Adjusting global_batch_size
can affect your model convergence, which can affect your training and/or
testing accuracy. You may need to adjust model hyperparameters like the learning rate and/or
use a different optimizer when training with larger batch sizes.
Single-Machine Parallelism¶
When using multi-GPU training in Determined, we recommend first trying single-machine parallel training, then multiple machine distributed training. For single-machine parallel training, in the experiment configuration, add:
resources:
slots_per_trial: N
where N is the total number of GPUs on an agent machine. In this configuration, trials will train using all the resources on a single machine.

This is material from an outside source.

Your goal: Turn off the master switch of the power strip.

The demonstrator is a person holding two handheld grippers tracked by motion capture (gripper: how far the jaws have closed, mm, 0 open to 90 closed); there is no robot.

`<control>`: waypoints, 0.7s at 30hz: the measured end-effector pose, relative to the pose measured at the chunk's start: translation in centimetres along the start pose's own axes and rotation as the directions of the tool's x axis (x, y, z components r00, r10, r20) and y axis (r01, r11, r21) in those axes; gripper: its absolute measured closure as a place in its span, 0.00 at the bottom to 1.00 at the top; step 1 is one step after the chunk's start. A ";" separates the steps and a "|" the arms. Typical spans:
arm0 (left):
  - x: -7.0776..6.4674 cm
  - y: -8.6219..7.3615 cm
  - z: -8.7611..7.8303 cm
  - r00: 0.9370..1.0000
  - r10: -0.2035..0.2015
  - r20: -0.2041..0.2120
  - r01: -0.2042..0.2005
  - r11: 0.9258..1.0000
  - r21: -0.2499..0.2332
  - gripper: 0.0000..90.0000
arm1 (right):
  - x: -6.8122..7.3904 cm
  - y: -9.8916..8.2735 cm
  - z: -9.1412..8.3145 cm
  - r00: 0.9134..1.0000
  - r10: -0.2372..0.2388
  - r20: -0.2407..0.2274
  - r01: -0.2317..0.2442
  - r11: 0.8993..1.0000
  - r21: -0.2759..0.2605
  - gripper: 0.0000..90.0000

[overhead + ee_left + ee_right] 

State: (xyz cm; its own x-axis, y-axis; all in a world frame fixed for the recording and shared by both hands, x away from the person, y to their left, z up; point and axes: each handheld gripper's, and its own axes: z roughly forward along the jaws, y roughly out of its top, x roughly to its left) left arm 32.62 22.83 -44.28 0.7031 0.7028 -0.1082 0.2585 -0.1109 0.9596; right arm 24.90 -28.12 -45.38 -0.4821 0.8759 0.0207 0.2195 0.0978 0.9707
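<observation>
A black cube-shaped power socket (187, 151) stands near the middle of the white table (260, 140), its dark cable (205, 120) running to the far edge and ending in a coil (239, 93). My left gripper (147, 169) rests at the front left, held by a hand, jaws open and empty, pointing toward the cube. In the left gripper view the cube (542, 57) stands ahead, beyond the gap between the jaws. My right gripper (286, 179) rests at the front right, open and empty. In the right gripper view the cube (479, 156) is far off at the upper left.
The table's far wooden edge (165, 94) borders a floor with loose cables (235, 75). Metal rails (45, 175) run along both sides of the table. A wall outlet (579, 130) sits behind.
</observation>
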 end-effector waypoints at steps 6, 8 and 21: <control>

Distributed Multi-Machine Parallelism¶
Multi-machine parallelism offers the ability to further parallelize training across more GPUs. For distributed multi-machine training, in the experiment configuration, add:
resources:
slots_per_trial: M
where M is a multiple of the total number of GPUs on an agent machine. For example, if your cluster consists of 8-GPU agent machines, valid values for M would be 16, 24, 32, etc. In this configuration, trials will use all the resources of multiple machines to train a model.
Warning
For distributed multi-machine training, Determined automatically detects
a common network interface shared by the agent machines. If your cluster has
multiple common network interfaces, please specify the fastest one
in Cluster Configuration under task_container_defaults.dtrain_network_interface
.
Configuring Advanced Optimizations¶
Determined offers several optimizations to further reduce
training time. These optimizations are available in Experiment Configuration
under optimizations
.
The optimizations.aggregation_frequency
option
evaluates more batches before exchanging gradients and is helpful
in situations where it is not possible to increase the batch size
directly. This optimization increases your effective batch size to
aggregation_frequency
* global_batch_size
.
The optimizations.gradient_compression
option reduces
the time it takes to transfer gradients between GPUs.
The optimization.auto_tune_tensor_fusion
option automatically identifies
the optimal message size during gradient transfers, reducing
communication overhead.
The average_training_metrics
option will average the training metrics
across GPUs at the end of every step, which requires communication. Typically
this will not have an impact on training performance, but if you have a very
small batches_per_step
, ensuring it is disabled may improve performance.
If you do not see improved performance, there might be a performance bottleneck in the model that cannot be directly alleviated by using multiple GPUs, e.g., data loading. We suggest experimenting with a synthetic dataset to verify performance of multi-GPU training.
Warning
Distributed and parallel training is designed to maximize performance by training with all the resources of a machine. This can lead to situations where an experiment is created but never becomes active: if the number of GPUs requested does not divide into the machines available, for instance, or if another experiment is already using some GPUs on a machine.
If a multi-GPU experiment does not become active after a minute or so,
please confirm that slots_per_trial
is a multiple of the number of GPUs
available on a machine. Also, you can also use the CLI command det task
list
to check if any other tasks are using GPUs and preventing your
experiment from using all the GPUs on a machine.